Yemeni Government Seeks U.S. Support to Eliminate Terror Groups
On Tuesday, Brigadier General Mohsen Mohammed Al-Dhaheri, the Yemeni Minister of Defense, said during a meeting with the U.S. Ambassador to Yemen and the U.S. Military Attaché "supporting the legitimate government and its forces on the ground is the optimal way to restore the [Yemeni] state and secure global maritime routes." Al-Dhaheri stressed that combating terrorism and eliminating it, including the Houthis, Al-Qaeda, and ISIS, requires the international community's support for the efforts of the Yemeni legitimate government and its armed forces. The meeting discussed the developments in the Red Sea and the Gulf of Aden, the Houthi escalation in the Red Sea, and the frontlines inside Yemen.
Diplomatic efforts are underway to try to find a "climbdown" for Yemen's Houthis, the special U.S. envoy to Yemen said on Tuesday. Tim Lenderking recorded his comments on Friday for a think-tank conference before flying to Oman for talks on the crisis that has triggered retaliatory U.S. and British strikes against Houthi weapons sites. Diplomatic efforts are "being made to try and find a climbdown for the Houthis that would enable (the) situation to improve and to move away from the kinetic aspect" of the Red Sea crisis, Lenderking said. He accused Iran of aiding Houthi attacks by providing them with weapons, intelligence and "determining which are the more lucrative targets." Tehran denies backing the strikes.
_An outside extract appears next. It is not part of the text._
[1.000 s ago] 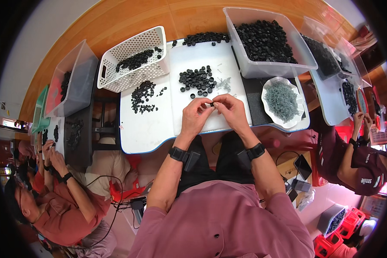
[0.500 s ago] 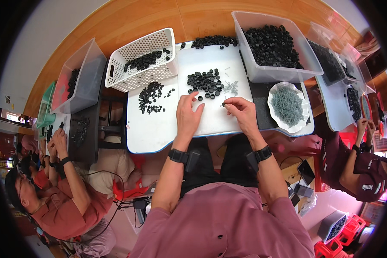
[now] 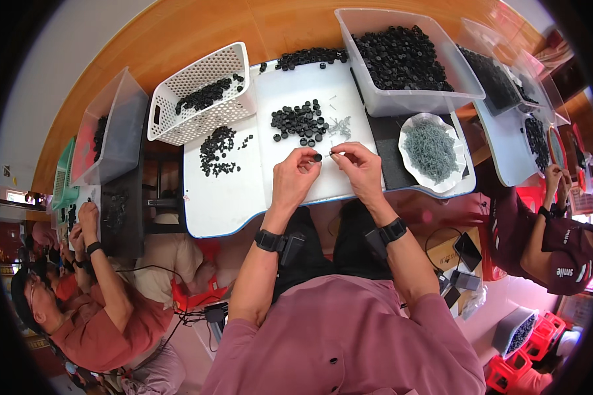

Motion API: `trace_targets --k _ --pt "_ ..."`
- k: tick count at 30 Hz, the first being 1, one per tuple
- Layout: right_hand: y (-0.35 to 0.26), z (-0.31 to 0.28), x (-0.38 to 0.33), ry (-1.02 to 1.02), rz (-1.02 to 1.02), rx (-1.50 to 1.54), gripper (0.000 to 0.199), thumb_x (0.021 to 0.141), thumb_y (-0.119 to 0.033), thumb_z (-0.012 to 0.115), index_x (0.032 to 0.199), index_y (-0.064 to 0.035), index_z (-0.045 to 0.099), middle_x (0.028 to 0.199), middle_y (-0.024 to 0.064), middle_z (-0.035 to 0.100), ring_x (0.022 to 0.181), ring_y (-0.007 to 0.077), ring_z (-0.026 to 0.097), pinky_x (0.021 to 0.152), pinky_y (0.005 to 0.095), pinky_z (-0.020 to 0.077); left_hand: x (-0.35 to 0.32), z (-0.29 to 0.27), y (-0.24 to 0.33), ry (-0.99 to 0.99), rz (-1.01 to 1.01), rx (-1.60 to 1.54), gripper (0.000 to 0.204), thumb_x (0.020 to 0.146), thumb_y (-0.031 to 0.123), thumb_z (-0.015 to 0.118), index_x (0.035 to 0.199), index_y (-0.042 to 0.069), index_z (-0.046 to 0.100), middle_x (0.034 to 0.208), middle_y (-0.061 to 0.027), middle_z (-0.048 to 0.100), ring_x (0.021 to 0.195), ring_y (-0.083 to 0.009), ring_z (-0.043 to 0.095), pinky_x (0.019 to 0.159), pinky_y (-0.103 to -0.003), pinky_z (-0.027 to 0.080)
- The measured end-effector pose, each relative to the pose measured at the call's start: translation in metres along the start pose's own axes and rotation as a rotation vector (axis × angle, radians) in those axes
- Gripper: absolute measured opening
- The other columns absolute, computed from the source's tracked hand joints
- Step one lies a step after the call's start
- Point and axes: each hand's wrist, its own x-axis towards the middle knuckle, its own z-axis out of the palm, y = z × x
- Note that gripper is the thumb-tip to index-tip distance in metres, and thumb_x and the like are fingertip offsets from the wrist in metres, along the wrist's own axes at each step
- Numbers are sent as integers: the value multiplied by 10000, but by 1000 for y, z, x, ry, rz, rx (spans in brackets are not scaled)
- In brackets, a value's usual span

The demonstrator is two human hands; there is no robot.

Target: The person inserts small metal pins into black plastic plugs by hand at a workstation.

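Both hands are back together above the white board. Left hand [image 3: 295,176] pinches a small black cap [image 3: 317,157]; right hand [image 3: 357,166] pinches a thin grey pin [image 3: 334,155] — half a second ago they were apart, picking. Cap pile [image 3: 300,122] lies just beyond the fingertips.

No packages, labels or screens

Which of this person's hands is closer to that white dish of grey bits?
The right. The right hand sits just left of the white dish, with a bare strip of black mat between them. The left hand is farther left, beyond the right hand, pinching a small black cap.
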Motion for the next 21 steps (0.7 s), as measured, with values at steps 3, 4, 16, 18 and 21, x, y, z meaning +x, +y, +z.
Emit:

The International Organization for Migration (IOM) has announced the organization of a new journey for dozens of Ethiopian migrants stranded in Yemen, marking the third such journey in about a week. In a statement, the organization said it assisted 148 stranded migrants in Yemen to return to Addis Ababa from Aden Airport safely. Last week, the organization facilitated the return of 291 Ethiopian migrants who were stranded in Yemen over the past year. The total number of migrants stranded in Yemen, mainly Ethiopians, was reported to be 43,000. According to U.N. agency statistics, Yemen received 97,210 African migrants last year, the majority of whom were from Ethiopia.
Hamas proposed a ceasefire plan that would halt the war in Gaza for four-and-a-half months, during which all hostages would go free, Israel would withdraw its troops from the Gaza Strip, and an agreement would be reached on an end to the war. The proposal comes amid the biggest diplomatic push yet for an extended halt to the fighting in the Gaza Strip. There was no immediate public response from Israel, which has said it will not pull its troops out of Gaza until Hamas is wiped out. U.S. Secretary of State Antony Blinken arrived overnight in Israel after meeting the leaders of mediators Qatar and Egypt in the most serious diplomatic push of the war to reach an extended truce.